Derrière l'expression un peu technique se cache une idée simple : un même objet peut servir à soigner ou à tuer, à filmer un mariage ou à guider un missile. Un « bien à double usage » est un produit, une technologie ou un logiciel conçu pour un emploi civil, mais susceptible d'une application militaire. Cette ambivalence en fait un objet de surveillance pour les États.
Ce que recouvre la catégorie
La liste est plus large qu'on ne l'imagine. Elle réunit des composants électroniques, des machines-outils de haute précision, des drones, des produits chimiques, des logiciels de chiffrement, des matériaux comme la fibre de carbone ou certaines terres rares, ou encore des équipements de télécommunication. Un scanner médical et un capteur de missile peuvent partager le même détecteur ; une carte graphique grand public peut entraîner une intelligence artificielle militaire. C'est l'usage potentiel, et pas seulement l'usage prévu, qui définit le bien.
Comment l'exportation est contrôlée
Exporter un bien à double usage hors d'un espace de confiance — l'Union européenne, par exemple — suppose le plus souvent une autorisation préalable, délivrée par une administration nationale. En France, cette mission relève d'un service rattaché aux services du Premier ministre ; dans l'Union, un règlement européen harmonise une liste commune, régulièrement actualisée, des produits soumis à licence. À l'échelle internationale, des cadres comme l'arrangement de Wassenaar coordonnent depuis les années 1990 les politiques d'exportation d'armements et de technologies sensibles entre une quarantaine d'États.
En pratique, l'exportateur doit déterminer si son produit figure sur la liste de contrôle, vérifier la destination et l'utilisateur final, puis solliciter une licence.

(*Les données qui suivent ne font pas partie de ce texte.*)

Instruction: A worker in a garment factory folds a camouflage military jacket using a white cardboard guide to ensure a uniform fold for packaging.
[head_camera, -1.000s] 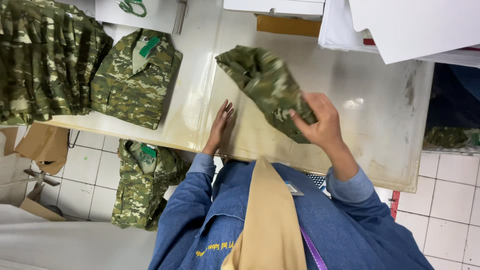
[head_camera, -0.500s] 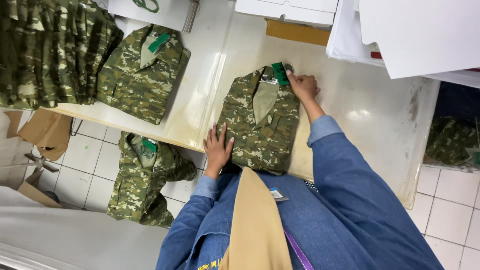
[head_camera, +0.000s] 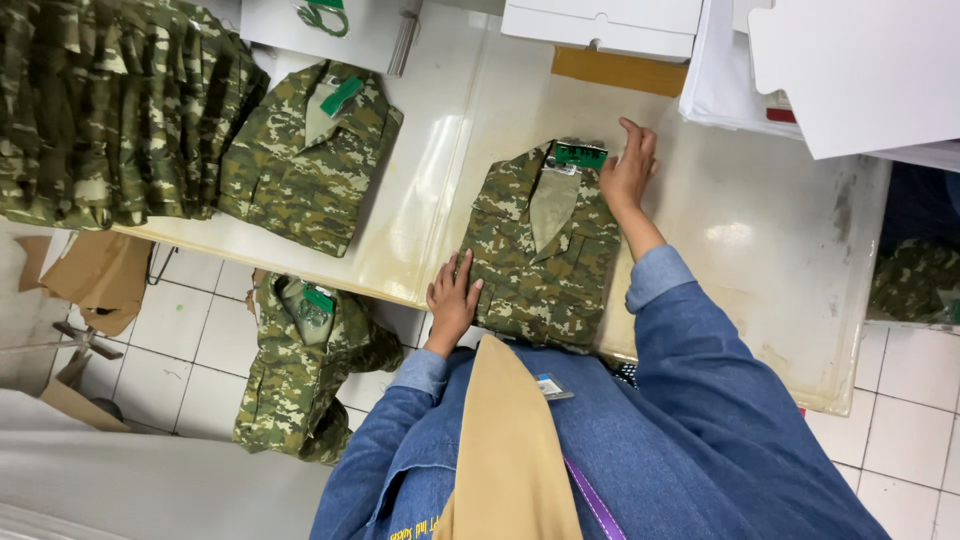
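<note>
A folded camouflage shirt (head_camera: 540, 250) lies flat on the pale table (head_camera: 760, 250) in the middle of the frame, collar toward the top, with a green hanger clip (head_camera: 580, 153) at its neck. The left hand (head_camera: 452, 298) lies flat against the shirt's lower left edge, fingers stretched out and close together, pinching nothing. The right hand (head_camera: 628, 170) stands on its edge just beside the shirt's upper right corner, next to the clip, with the fingers extended and loosely together and the palm turned toward the shirt; it holds nothing either. Both arms wear blue denim sleeves (head_camera: 690, 340), and a tan strip of cloth (head_camera: 505, 450) hangs down the person's front at the bottom of the frame. A second folded camouflage shirt (head_camera: 305, 160) rests on the table to the left, well apart from the first, also with a green tag at its collar. A tall pile of folded camouflage shirts (head_camera: 110, 110) fills the upper left of the frame. Below the table edge, at lower left, another camouflage shirt (head_camera: 305, 365) sits over the tiled floor (head_camera: 190, 330). Brown cardboard (head_camera: 90, 275) lies on the floor at far left. White boxes (head_camera: 610, 25) and white sheets (head_camera: 860, 70) occupy the upper right, and a flat brown piece (head_camera: 620, 72) lies just under the boxes
</note>
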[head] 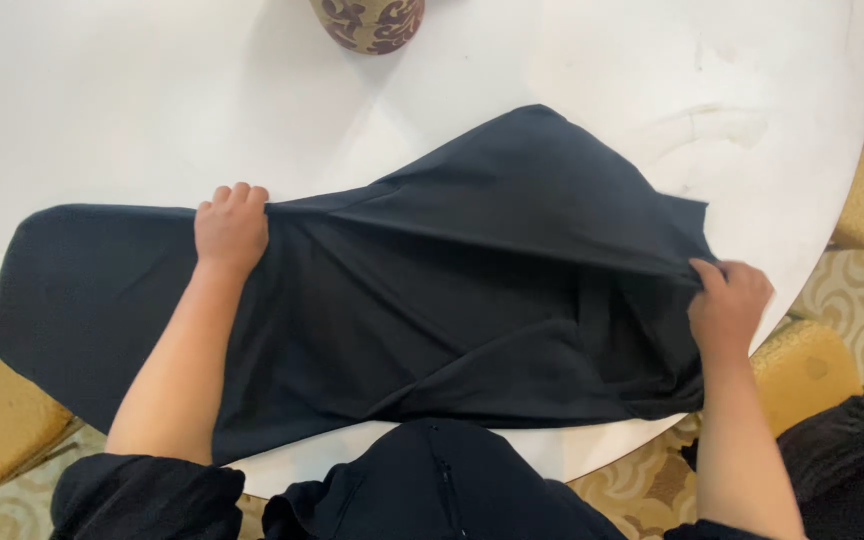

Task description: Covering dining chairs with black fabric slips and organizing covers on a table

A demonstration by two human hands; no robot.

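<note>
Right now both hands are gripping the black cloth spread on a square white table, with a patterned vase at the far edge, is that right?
Not quite: the head view shows the white table is round. The left hand and right hand do grip the black cloth, and the patterned vase stands at the far edge.

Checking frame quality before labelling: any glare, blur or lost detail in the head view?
Head view: sharp, no motion blur on left hand or right hand; white table bright, nearly blown out at the top; black garment dark, folds only faintly readable; soft shadow beneath the vase.
</note>
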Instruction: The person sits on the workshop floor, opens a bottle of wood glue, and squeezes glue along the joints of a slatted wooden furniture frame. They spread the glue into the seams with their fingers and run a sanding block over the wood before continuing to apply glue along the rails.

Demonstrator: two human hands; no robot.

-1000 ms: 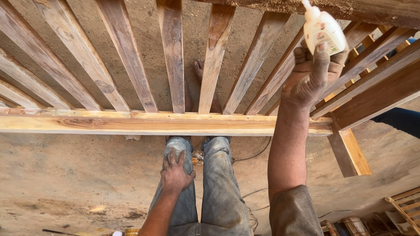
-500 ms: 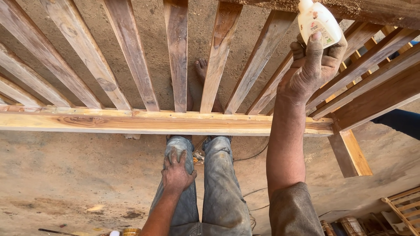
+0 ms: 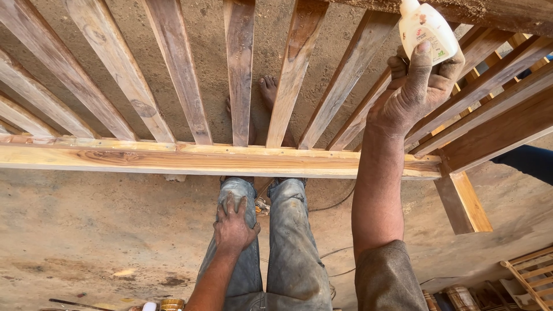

Livrer sans autorisation expose à de lourdes sanctions. Le système repose largement sur la déclaration de bonne foi et sur le renseignement, car un composant peut transiter par plusieurs pays avant d'atteindre sa destination réelle.
Une arme dans la guerre commerciale
Ce contrôle, longtemps purement technique, est devenu un instrument de puissance. En restreignant l'accès à des biens à double usage, un État peut priver un rival de composants critiques sans tirer un coup de feu. Les États-Unis l'ont fait en coupant certains fabricants chinois des semi-conducteurs les plus avancés ; la Chine réplique en visant les groupes américains de la défense et en jouant de son contrôle des terres rares. Ces mesures s'ajoutent à l'arsenal plus classique des droits de douane, mais frappent plus chirurgicalement, au point précis où l'adversaire est vulnérable. L'Europe, qui mesure sa dépendance à chaque salon de défense, cherche encore sa place dans ce jeu.
Le bien à double usage dit quelque chose de notre époque : la frontière entre l'économie et la sécurité s'efface. Un capteur, une puce ou un métal ne sont plus de simples marchandises ; ils sont devenus des points d'appui, et parfois des points de pression.